A Singapore Company Secretarial Information Checklist for Compliance
As a company secretary in Singapore, it is crucial to ensure that your company is in compliance with the relevant laws and regulations. The Companies Act, the Accounting and Corporate Regulatory Authority (ACRA) regulations, and other relevant laws and regulations govern the conduct of company secretaries in Singapore. Failure to comply with these laws and regulations can result in serious consequences, including fines and even criminal charges.
Pre-Formation Checklist
Before forming a company in Singapore, it is essential to ensure that all necessary documents and procedures are in order. This includes:
- Obtaining a unique company name from the ACRA;
- Appointing at least one director and one secretary;
- Obtaining a unique company registration number from the ACRA;
- Filing the Memorandum and Articles of Association (M&A) with the ACRA;
Post-Formation Checklist
After the company is formed, it is crucial to maintain compliance with ongoing obligations. This includes:
- Keeping the register of directors and secretaries up to date;
- Filing annual returns with the ACRA;
- Maintaining a register of shareholders and their shareholdings;
- Conducting annual general meetings (AGMs) and filing the minutes with the ACRA;
- Maintaining a register of resolutions and minutes of board meetings;
Other Important Compliance Obligations
In addition to the above, company secretaries in Singapore must also comply with other important obligations, including:
- Compliance with the Companies Act and the Companies Regulations;
- Compliance with the Accounting and Corporate Regulatory Authority (ACRA) regulations;
- Compliance with the Income Tax Act and the Goods and Services Tax (GST) Act;
Conclusion
In conclusion, ensuring compliance with the relevant laws and regulations is a critical responsibility of company secretaries in Singapore. Failure to comply can result in serious consequences, including fines and even criminal charges. This article highlights the importance of maintaining a compliance checklist to ensure that your company is in order. By following the pre-formation and post-formation checklists, as well as the other important compliance obligations, company secretaries can ensure that their company is in compliance with the relevant laws and regulations.
FAQs
Q: What is the difference between a company secretary and a director?
A company secretary is responsible for the administrative and secretarial functions of a company, such as ensuring compliance with the Companies Act and the Companies Regulations, maintaining the company’s records, and preparing for annual general meetings. A director, on the other hand, is responsible for making strategic decisions and taking on managerial and executive responsibilities.

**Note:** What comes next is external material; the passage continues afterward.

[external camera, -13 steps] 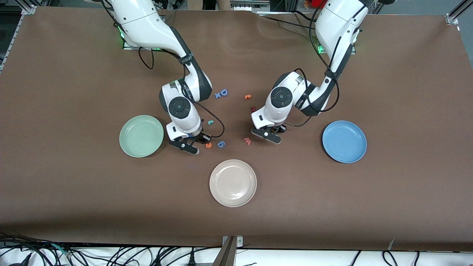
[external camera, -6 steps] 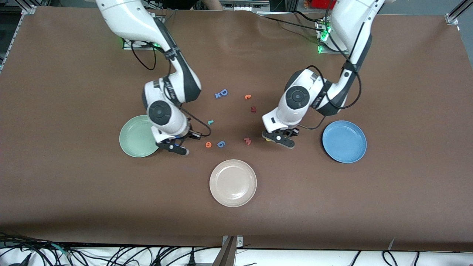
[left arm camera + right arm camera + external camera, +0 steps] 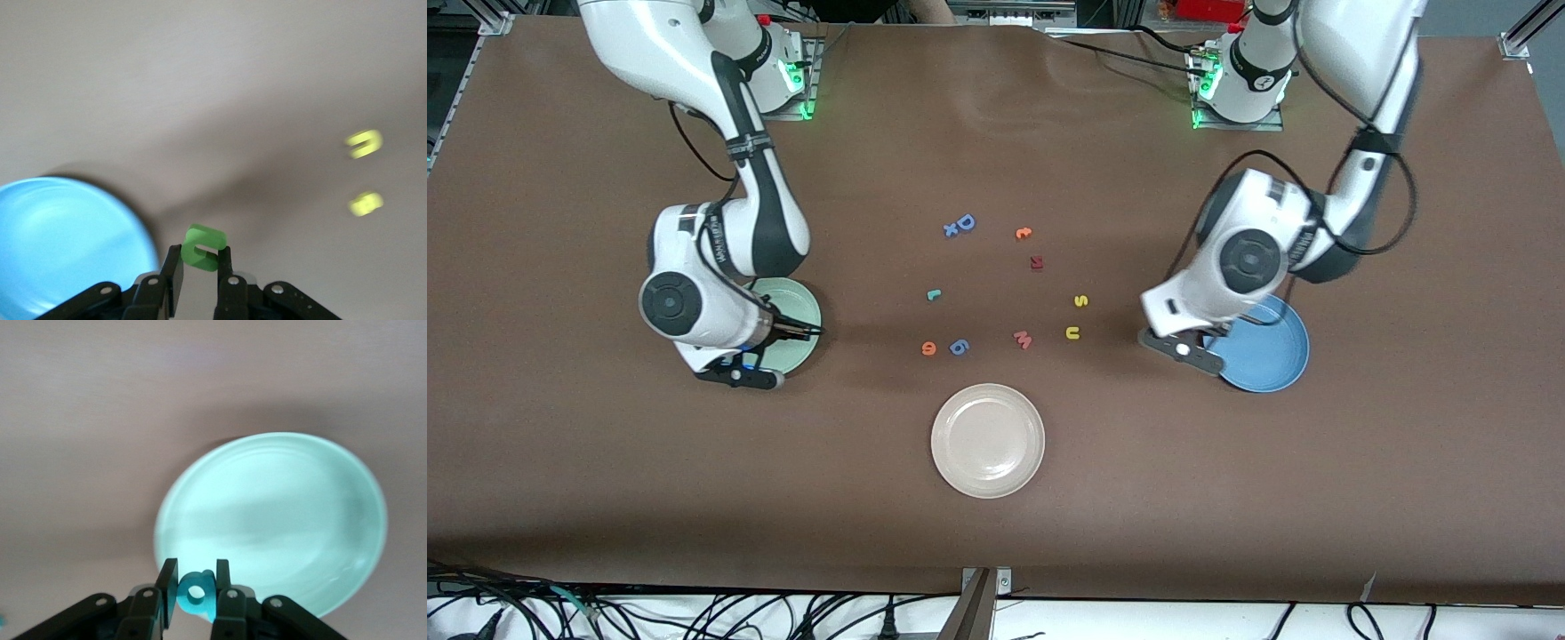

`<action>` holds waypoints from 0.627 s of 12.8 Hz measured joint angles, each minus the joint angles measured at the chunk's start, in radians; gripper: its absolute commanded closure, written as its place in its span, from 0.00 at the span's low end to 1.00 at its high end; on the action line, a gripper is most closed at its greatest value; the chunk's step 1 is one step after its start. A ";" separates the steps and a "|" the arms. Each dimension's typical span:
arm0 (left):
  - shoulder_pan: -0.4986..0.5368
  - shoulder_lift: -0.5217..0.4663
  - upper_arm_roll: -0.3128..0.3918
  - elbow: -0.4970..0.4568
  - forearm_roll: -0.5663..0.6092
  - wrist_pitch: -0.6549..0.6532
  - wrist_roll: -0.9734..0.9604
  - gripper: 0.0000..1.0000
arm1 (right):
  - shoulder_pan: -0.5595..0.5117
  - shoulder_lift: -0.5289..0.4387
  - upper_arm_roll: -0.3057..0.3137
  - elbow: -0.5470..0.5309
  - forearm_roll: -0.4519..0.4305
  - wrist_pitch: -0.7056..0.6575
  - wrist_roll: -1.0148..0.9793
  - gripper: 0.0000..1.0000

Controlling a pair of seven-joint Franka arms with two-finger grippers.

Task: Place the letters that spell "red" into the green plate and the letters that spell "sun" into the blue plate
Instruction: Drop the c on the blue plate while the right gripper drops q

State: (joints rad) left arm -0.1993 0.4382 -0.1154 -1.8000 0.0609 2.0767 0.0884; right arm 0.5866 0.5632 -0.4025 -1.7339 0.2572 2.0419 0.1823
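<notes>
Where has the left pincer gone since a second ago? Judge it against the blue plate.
Yes. The left pincer, shut on the green n, moved from beside the pink m to the blue plate's rim.

Overall light: bright and even from overhead; my table (image 3: 996, 551) reads uniformly brown, dimming toward the edge nearest the front camera.
Shadows: soft dark patches lie under both my arms; a broad diffuse band crosses my left wrist view.
Glare: faint sheen on the beige plate (image 3: 988, 440) and on my white arm shells.
Blur: my left wrist view smears the two yellow letters (image 3: 363, 143); the green plate (image 3: 273, 520) shows soft edges.
Colour: both wrist views look washed out and pale.
</notes>
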 measured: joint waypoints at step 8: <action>0.181 0.093 0.005 -0.048 0.097 0.026 0.091 0.81 | 0.005 0.034 -0.001 -0.094 0.035 0.120 -0.044 0.14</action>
State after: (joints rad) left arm -0.0180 0.5315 -0.1099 -1.8483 0.1578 2.1023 0.1796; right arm 0.5912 0.5972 -0.4032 -1.8275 0.2918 2.1616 0.1381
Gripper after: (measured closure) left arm 0.753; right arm 0.467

Q: What are the penalties for non-compliance with the Companies Act and the Companies Regulations?
The penalties for non-compliance with the Companies Act and the Companies Regulations can be severe, including fines and even criminal charges. The ACRA can also impose penalties, including fines and imprisonment, for non-compliance with the Companies Act and the Companies Regulations.
Q: Can a company have multiple company secretaries?
Yes, a company can have multiple company secretaries, but they must be appointed in accordance with the Companies Act and the Companies Regulations. The company secretary must also ensure that the company’s records are up to date and that the company is in compliance with all relevant laws and regulations.
Q: What is the role of the company secretary in the annual general meeting (AGM)?
The company secretary is responsible for preparing for the AGM, including ensuring that the necessary documents are prepared and that the meeting is conducted in accordance with the Companies Act and the Companies Regulations. The company secretary is also responsible for ensuring that the minutes of the meeting are taken and filed with the ACRA.
Q: Can a company secretary also be a director of the company?
Yes, a company secretary can also be a director of the company, but the two roles must be separate and distinct. The company secretary is responsible for the administrative and secretarial functions of the company, while the director is responsible for making strategic decisions and taking on managerial and executive responsibilities.